Support for IPv4, Ipv6, and IP:Port patterns and encapsulation

- Library looks for an IpAddr in header values. If this fails algorithm tries to parse a SocketAddr (This on contains ports in addition to IpAddr)
- get_client_ip call returns an IpAddr enum. User can match for V4 or V6 variants.
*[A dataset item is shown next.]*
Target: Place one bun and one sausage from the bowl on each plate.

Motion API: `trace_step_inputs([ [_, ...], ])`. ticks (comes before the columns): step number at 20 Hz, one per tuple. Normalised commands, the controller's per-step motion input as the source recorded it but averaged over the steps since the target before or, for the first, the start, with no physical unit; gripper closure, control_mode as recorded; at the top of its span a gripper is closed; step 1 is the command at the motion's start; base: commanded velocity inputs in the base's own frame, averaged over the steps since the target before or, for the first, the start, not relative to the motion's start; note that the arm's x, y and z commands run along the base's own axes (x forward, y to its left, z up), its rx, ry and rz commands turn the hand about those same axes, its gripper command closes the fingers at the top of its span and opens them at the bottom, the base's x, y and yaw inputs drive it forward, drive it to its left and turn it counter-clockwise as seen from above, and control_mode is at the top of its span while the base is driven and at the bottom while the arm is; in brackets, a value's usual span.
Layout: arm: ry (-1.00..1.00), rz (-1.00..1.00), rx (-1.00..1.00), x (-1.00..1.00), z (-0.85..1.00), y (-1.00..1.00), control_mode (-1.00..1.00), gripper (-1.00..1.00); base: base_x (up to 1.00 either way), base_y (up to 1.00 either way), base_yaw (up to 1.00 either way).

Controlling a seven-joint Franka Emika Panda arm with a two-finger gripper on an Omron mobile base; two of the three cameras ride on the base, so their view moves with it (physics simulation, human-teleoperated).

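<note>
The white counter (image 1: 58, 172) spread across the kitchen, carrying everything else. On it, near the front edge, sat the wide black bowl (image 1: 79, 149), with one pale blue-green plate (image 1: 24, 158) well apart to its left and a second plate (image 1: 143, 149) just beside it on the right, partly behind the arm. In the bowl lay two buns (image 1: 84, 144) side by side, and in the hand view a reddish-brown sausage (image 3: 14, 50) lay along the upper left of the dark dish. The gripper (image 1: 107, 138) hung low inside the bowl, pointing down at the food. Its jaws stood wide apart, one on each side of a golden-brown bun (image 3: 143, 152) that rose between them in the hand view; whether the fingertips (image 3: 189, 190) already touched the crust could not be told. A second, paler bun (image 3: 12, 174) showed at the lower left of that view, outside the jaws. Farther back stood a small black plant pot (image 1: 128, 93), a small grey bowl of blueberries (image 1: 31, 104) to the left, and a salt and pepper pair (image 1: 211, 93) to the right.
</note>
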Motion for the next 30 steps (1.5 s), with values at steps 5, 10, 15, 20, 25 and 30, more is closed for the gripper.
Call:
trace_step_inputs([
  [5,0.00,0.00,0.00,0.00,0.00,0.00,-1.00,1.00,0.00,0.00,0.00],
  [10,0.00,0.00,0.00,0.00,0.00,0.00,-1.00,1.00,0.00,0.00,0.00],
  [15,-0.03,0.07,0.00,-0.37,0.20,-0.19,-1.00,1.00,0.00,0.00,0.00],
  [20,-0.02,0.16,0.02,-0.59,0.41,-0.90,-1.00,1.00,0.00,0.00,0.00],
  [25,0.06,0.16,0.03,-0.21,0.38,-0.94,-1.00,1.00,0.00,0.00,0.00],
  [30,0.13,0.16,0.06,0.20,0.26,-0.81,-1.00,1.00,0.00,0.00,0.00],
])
If a V6 ip is retrieved user can utilize `to_ipv4_mapped` to
   retrieve wrapped V4 address if available.

Originating Request

Please note that the [de-facto](https:#developer.mozilla.org/en-US/docs/Web/HTTP/Headers/X-Forwarded-For) standard
for the originating client IP address is the `leftmost`as per`client, proxy1, proxy2`, and the `rightmost` proxy is the most
trusted proxy.
However, in rare cases your network has a `custom` configuration where the `rightmost` IP address is that of the originating client. If that is the case, then indicate it when creating:

use ipware::*;
let ipware = IpWare::new(
    IpWareConfig::default().leftmost(false),
    IpWareProxy::default(),
);

📝 License

Licensed under MIT License (LICENSE).

🚧 Contributions

Unless you explicitly state otherwise, any contribution intentionally submitted for inclusion in this project by you, as defined in the MIT license, shall be licensed as above, without any additional terms or conditions.